WHAT IS EXPECTED:
Read the data below. Every line holding the string "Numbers" must be copied.

DATA:
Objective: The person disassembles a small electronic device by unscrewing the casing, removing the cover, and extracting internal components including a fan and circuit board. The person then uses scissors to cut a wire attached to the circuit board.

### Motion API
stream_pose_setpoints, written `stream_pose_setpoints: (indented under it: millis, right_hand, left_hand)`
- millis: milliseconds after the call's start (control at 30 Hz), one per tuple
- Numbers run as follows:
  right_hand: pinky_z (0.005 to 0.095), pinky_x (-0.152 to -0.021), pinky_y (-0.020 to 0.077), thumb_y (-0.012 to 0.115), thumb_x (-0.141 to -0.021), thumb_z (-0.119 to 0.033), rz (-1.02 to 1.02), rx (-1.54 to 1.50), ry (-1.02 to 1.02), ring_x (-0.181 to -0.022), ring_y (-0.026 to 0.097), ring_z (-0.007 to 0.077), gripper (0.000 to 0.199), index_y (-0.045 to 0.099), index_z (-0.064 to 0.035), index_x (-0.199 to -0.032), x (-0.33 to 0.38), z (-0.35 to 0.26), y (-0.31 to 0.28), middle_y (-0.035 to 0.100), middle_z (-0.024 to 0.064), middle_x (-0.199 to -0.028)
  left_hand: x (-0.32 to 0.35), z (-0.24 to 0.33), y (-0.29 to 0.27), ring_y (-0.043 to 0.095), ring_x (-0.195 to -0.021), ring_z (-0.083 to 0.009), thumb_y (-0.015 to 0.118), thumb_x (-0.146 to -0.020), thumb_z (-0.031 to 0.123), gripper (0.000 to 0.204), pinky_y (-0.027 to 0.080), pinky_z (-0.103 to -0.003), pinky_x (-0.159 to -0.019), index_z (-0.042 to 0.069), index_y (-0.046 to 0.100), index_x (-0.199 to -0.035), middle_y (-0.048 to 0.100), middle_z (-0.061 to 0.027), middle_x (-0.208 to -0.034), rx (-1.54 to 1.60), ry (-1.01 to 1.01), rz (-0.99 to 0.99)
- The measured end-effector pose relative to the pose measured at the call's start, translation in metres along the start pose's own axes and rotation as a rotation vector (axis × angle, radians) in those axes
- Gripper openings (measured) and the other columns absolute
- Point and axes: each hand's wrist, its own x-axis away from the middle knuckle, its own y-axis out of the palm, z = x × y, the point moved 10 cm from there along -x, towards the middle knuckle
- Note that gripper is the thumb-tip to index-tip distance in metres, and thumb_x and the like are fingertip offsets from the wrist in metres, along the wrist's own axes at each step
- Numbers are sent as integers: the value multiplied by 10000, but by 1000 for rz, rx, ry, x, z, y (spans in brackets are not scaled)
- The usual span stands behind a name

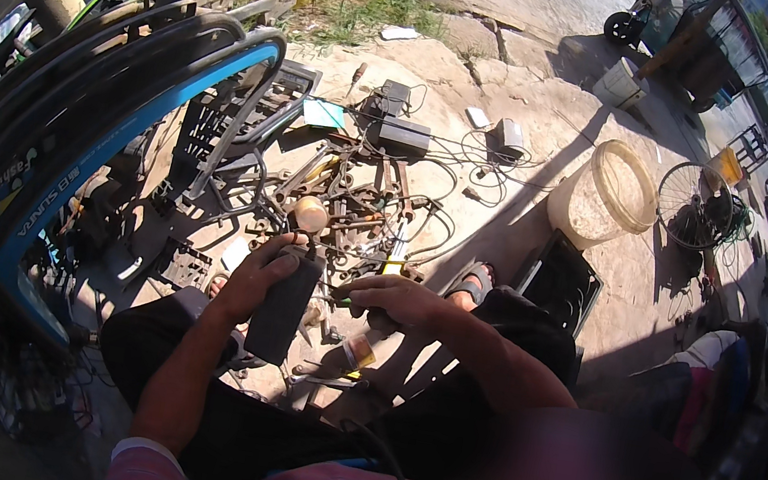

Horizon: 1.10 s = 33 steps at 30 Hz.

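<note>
My left hand (260, 273) grips the top of a dark rectangular block-shaped part (281, 309), held upright between my knees. A round tan knob (312, 215) stands just above that hand. My right hand (395, 297) is closed around a small tool with a green handle (344, 300), its tip pointing toward the dark part. Both forearms come up from the lower edge over my dark trousers. A foot in a sandal (471, 284) shows beyond my right hand.
Wrenches and other metal tools (349, 204) lie scattered on the concrete ahead, among cables and small boxes (401, 132). Stacked bicycle tyres (91, 123) stand at the left. A white bucket (602, 194), a black crate (560, 283) and a spoked wheel (696, 204) sit at the right.
</note>
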Motion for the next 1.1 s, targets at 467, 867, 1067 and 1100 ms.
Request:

WRITTEN ANSWER:
- Numbers run as follows:
- Numbers are sent as integers: the value multiplied by 10000, but by 1000 for rz, rx, ry, x, z, y (spans in brackets are not scaled)

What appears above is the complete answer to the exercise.